The model is intended as a scaffold for research and practice, to be refined as empirical findings accumulate.
Cultural and Contextual Variability. Although the DBM is grounded in evolutionarily conserved regulatory systems, the inputs and expressions of these systems are shaped by cultural context. For example, status signals may be derived from dominance, competence, age, spiritual authority, or relational harmony depending on sociocultural norms, while connection may prioritize autonomy, interdependence, or collective identity across societies.
The DBM treats Status and Connection as biological evaluative systems, not as fixed social scripts. Cultural environments modulate which cues are interpreted as salient, threatening, or rewarding, thereby shaping how these systems influence behavior. This flexibility allows the DBM to generalize beyond Western individualist contexts while remaining anchored in shared neurobiological mechanisms.
7. Conclusion
The Didomi Behavioral Model offers a systems biology framework for understanding behavior as an emergent property of five evolutionarily conserved regulatory systems: Energy Management, Recovery, Status, Attention, and Connection. By making explicit the feedback loops that couple these systems, the DBM reframes many “behavioral problems” as biological solutions to unsustainable internal equations.
Rather than viewing individuals as resistant, unmotivated, or irrational, the DBM invites clinicians, researchers, and policymakers to ask:
Given this organism’s current energy, stress, status, attention, and connection state, is this behavior actually the most adaptive solution available?
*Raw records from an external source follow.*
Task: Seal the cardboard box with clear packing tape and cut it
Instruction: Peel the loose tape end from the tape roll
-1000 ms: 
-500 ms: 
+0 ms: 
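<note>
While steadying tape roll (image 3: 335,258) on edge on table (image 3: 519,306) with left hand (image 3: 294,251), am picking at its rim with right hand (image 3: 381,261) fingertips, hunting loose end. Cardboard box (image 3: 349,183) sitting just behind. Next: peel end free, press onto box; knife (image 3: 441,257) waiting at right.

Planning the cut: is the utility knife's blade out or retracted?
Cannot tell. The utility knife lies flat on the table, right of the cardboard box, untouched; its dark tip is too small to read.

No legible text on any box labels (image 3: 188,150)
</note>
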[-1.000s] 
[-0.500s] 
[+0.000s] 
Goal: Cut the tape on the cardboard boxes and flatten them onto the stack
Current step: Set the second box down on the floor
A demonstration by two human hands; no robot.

This shift, from moral or purely psychological interpretations to constraint-aware, biologically grounded understanding, opens new avenues for assessment, intervention, and prevention. Ultimately, the DBM seeks to bridge the gap between systems biology and everyday human behavior, offering a rigorous yet practical map of how bodies and brains negotiate the demands of being alive together.
Note on Nuance and Ongoing Debates. Several biological relationships described here, such as serotonergic modulation of social behavior and the hierarchical organization of autonomic responses, are active areas of research with ongoing debate. We present them as functional organizing principles within DBM, rather than as settled mechanistic endpoints, and expect their details to be refined as the empirical literature evolves.
Conflict of Interest Statement — The author declares no competing interests.
Funding — This work was conducted independently through Didomi Research with no external funding.